What you should do:
The lines from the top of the data down to the line with "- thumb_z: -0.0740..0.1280" should be repeated exactly, both ends included.

Start of Block

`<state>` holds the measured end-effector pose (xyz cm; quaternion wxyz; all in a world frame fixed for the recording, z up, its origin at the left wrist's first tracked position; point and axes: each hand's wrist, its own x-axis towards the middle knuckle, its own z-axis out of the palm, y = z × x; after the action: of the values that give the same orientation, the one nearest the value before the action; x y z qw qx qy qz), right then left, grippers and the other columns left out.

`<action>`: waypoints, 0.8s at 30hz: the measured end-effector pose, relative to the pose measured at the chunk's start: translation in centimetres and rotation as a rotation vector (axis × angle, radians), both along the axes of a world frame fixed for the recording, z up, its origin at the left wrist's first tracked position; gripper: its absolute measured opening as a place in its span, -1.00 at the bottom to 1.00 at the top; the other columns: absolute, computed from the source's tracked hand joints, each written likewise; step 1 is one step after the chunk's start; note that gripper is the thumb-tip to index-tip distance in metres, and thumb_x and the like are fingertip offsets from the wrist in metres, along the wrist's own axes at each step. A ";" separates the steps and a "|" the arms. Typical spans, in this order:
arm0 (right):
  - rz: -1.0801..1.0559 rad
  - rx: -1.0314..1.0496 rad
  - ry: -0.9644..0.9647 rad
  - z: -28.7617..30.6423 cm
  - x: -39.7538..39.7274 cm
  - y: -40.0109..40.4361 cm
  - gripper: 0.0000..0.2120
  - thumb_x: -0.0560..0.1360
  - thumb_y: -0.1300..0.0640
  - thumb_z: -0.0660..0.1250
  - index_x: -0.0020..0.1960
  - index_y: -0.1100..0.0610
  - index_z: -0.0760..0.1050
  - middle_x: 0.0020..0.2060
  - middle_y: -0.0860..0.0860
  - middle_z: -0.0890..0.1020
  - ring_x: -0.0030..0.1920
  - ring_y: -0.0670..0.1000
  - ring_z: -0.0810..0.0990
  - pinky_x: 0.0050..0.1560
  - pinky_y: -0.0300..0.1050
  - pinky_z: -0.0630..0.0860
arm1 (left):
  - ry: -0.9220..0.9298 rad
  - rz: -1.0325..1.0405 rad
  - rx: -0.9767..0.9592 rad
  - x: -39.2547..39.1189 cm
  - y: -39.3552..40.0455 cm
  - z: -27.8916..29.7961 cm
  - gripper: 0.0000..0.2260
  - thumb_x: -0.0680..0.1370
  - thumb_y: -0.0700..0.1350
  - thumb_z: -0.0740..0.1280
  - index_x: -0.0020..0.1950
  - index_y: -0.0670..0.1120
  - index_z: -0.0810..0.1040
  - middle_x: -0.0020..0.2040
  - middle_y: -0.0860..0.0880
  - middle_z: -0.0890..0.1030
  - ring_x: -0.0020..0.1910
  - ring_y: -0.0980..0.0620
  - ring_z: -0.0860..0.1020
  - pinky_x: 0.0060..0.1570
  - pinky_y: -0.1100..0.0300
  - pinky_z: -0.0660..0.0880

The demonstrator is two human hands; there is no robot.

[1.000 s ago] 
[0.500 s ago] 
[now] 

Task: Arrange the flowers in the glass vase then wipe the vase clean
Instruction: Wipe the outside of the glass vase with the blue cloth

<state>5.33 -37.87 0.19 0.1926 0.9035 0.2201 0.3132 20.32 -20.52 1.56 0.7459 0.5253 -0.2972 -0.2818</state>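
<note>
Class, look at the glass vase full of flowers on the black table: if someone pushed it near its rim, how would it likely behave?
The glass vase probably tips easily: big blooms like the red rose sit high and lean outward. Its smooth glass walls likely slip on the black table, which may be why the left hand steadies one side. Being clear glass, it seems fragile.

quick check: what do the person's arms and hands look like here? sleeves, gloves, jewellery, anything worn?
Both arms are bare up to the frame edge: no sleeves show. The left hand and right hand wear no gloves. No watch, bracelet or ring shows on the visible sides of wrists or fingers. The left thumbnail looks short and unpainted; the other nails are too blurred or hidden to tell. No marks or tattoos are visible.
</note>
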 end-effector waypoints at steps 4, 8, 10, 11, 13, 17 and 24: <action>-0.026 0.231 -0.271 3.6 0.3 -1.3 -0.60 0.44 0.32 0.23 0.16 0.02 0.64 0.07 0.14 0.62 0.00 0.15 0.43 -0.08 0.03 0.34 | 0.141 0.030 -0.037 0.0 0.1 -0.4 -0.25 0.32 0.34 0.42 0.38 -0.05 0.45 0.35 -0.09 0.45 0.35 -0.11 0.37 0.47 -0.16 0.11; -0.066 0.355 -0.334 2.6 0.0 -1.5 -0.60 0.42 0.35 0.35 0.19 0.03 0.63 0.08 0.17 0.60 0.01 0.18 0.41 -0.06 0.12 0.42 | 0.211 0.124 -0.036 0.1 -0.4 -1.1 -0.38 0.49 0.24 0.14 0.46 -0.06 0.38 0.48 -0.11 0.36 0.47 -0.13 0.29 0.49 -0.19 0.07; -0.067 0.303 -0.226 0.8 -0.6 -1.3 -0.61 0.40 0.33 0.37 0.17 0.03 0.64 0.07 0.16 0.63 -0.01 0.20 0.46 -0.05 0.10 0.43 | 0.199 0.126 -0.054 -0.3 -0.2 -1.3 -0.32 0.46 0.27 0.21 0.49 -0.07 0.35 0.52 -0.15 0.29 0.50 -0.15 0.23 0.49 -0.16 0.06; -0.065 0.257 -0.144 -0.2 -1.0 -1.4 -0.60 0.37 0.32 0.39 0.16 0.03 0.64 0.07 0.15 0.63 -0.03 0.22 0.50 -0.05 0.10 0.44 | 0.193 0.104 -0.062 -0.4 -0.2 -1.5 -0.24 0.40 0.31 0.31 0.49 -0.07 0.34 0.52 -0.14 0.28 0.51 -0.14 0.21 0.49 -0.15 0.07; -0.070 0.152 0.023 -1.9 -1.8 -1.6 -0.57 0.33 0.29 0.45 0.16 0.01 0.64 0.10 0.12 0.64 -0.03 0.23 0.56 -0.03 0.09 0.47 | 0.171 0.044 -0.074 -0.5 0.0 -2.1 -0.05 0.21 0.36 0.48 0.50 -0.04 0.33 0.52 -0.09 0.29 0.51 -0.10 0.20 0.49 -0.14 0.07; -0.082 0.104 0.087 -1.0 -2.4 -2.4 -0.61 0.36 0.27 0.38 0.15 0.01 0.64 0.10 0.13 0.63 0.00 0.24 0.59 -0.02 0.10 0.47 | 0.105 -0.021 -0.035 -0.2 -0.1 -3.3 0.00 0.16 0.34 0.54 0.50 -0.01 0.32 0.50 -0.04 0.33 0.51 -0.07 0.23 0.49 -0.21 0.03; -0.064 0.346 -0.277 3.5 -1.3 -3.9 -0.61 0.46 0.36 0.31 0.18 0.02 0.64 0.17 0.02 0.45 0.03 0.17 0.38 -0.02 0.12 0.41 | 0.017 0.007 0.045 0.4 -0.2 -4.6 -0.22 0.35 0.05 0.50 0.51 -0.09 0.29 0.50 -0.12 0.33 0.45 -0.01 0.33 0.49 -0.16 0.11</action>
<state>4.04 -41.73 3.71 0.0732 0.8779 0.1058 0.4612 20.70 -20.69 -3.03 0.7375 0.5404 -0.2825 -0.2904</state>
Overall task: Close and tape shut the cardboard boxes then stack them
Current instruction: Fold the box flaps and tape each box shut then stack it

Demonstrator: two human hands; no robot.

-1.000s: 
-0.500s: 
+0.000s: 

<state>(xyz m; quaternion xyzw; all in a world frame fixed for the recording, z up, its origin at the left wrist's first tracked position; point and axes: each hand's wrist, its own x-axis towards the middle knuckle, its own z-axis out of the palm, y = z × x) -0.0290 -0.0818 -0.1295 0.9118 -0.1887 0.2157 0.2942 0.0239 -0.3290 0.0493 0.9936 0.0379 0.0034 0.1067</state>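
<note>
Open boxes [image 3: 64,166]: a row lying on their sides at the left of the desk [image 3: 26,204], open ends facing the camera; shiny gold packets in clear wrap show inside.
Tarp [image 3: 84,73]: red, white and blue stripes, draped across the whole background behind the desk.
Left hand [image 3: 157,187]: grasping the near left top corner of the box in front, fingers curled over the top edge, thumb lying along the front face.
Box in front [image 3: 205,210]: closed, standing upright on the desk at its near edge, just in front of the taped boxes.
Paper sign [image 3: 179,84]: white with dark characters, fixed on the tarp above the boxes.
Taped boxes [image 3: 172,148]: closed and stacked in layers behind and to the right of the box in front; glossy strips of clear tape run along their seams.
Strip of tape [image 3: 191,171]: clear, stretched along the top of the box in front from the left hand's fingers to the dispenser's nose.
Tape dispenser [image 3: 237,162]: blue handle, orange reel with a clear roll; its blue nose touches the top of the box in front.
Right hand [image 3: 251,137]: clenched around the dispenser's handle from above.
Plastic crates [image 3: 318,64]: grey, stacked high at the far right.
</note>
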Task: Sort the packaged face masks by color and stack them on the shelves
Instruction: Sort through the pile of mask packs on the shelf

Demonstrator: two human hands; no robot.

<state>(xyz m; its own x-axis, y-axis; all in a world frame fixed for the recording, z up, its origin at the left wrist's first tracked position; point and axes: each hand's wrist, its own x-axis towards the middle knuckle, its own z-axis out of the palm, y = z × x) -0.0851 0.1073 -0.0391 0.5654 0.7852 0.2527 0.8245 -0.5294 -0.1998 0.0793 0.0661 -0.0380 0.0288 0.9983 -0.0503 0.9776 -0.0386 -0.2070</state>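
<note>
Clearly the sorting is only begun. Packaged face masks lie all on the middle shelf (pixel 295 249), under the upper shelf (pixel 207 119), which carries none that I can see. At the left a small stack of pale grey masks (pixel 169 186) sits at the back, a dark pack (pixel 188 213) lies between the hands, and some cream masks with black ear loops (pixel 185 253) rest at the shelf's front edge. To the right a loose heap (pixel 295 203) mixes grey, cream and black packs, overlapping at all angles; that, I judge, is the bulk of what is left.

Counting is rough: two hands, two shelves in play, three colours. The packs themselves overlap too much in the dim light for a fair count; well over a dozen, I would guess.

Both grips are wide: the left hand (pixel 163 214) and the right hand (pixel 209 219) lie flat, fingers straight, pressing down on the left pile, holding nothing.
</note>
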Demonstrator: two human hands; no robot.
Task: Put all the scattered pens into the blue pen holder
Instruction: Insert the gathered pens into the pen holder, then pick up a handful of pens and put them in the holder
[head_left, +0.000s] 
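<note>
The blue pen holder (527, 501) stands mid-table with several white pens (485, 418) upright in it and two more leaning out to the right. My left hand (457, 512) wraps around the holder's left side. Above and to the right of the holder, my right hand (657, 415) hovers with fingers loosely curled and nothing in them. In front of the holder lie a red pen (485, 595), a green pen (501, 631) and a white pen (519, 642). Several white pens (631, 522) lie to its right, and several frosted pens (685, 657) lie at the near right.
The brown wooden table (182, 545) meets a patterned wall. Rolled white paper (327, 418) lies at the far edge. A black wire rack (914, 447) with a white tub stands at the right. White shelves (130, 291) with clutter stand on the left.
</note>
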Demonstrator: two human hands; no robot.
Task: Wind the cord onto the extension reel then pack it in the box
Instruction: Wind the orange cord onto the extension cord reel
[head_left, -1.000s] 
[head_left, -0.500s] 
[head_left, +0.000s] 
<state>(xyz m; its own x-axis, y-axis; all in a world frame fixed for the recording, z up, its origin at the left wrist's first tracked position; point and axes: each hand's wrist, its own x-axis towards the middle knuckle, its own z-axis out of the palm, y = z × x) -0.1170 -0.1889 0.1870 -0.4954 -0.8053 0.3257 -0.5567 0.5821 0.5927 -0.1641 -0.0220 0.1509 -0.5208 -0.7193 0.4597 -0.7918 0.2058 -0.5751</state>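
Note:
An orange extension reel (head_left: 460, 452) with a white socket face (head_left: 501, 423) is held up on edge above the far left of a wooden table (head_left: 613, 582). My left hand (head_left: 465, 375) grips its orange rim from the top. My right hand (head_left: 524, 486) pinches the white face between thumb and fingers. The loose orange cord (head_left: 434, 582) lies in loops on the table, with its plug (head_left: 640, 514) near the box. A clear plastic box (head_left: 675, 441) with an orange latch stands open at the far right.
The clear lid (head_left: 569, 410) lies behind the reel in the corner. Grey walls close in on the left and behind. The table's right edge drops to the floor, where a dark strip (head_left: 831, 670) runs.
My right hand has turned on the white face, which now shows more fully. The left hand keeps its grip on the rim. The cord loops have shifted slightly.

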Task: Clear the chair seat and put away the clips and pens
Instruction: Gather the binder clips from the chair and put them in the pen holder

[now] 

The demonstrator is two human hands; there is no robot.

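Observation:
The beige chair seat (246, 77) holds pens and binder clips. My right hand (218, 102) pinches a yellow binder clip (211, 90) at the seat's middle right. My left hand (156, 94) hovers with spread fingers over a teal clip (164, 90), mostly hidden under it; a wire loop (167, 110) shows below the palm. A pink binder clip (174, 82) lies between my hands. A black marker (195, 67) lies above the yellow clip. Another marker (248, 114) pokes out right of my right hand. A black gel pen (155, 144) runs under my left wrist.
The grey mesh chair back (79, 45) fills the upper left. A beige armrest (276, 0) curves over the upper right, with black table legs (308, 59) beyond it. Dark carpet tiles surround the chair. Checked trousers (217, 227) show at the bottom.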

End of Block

Solved exercise:
`<state>` holds the measured end-effector pose (xyz cm; quaternion wxyz; all in a world frame fixed for the recording, z up, its origin at the left wrist's first tracked position; point and axes: each hand's wrist, its own x-axis towards the middle knuckle, its own z-axis out of the palm, y = z × x; after the action: of the values that give the same orientation, the one nearest the value before the action; x y z qw qx qy qz), right then left, grippers and the other columns left out.

`<action>`: waypoints, 0.8s at 30hz: the measured end-effector pose, relative to the pose measured at the chunk's start: translation in centimetres and rotation as a rotation vector (axis × angle, radians), both along the axes of a world frame fixed for the recording, z up, its origin at the left wrist's first tracked position; gripper: its absolute measured opening as a place in its span, -1.00 at the bottom to 1.00 at the top; the other columns: absolute, computed from the source's tracked hand joints, each written likewise; step 1 is one step after the chunk's start; note that gripper is the thumb-tip to index-tip distance in metres, and thumb_x and the like are fingertip offsets from the wrist in metres, along the wrist's own axes at each step. A ";" separates the steps and a "|" the arms. Typical spans, in this order:
arm0 (right):
  - rz: -1.0801..1.0559 rad
  - rx: -1.0314..1.0496 rad
  - ry: -0.9644..0.9647 rad
  - z: -28.7617..30.6423 cm
  - x: -39.7538..39.7274 cm
  - y: -40.0109..40.4361 cm
  - gripper: 0.0000..0.2120
  - thumb_x: -0.0560..0.1360
  - thumb_y: -0.1300..0.0640
  - thumb_z: -0.0660..0.1250
  - index_x: -0.0020..0.1960
  - index_y: -0.1100..0.0610
  - index_z: -0.0760..0.1050
  - middle_x: 0.0020..0.2060
  - middle_y: -0.0860..0.0860
  - middle_z: -0.0890..0.1020
  - ring_x: -0.0030..0.1920
  - ring_y: -0.0670..0.1000
  - ring_z: -0.0810..0.0990
  - pinky_x: 0.0050..0.1560
  - pinky_y: -0.0300..0.1050
  - pinky_z: -0.0630..0.0860
arm1 (left):
  - ry: -0.9220..0.9298 rad
  - rz: -1.0325..1.0405 rad
  - rx: -0.9767..0.9592 rad
  - x: -39.2547..39.1189 cm
  - y: -39.3552..40.0455 cm
  - z: -27.8916..29.7961 cm
  - gripper: 0.0000..0.2260
  - thumb_x: -0.0680..0.1370
  - thumb_y: -0.0700..0.1350
  - thumb_z: -0.0740..0.1280

No more output is expected for this exercise.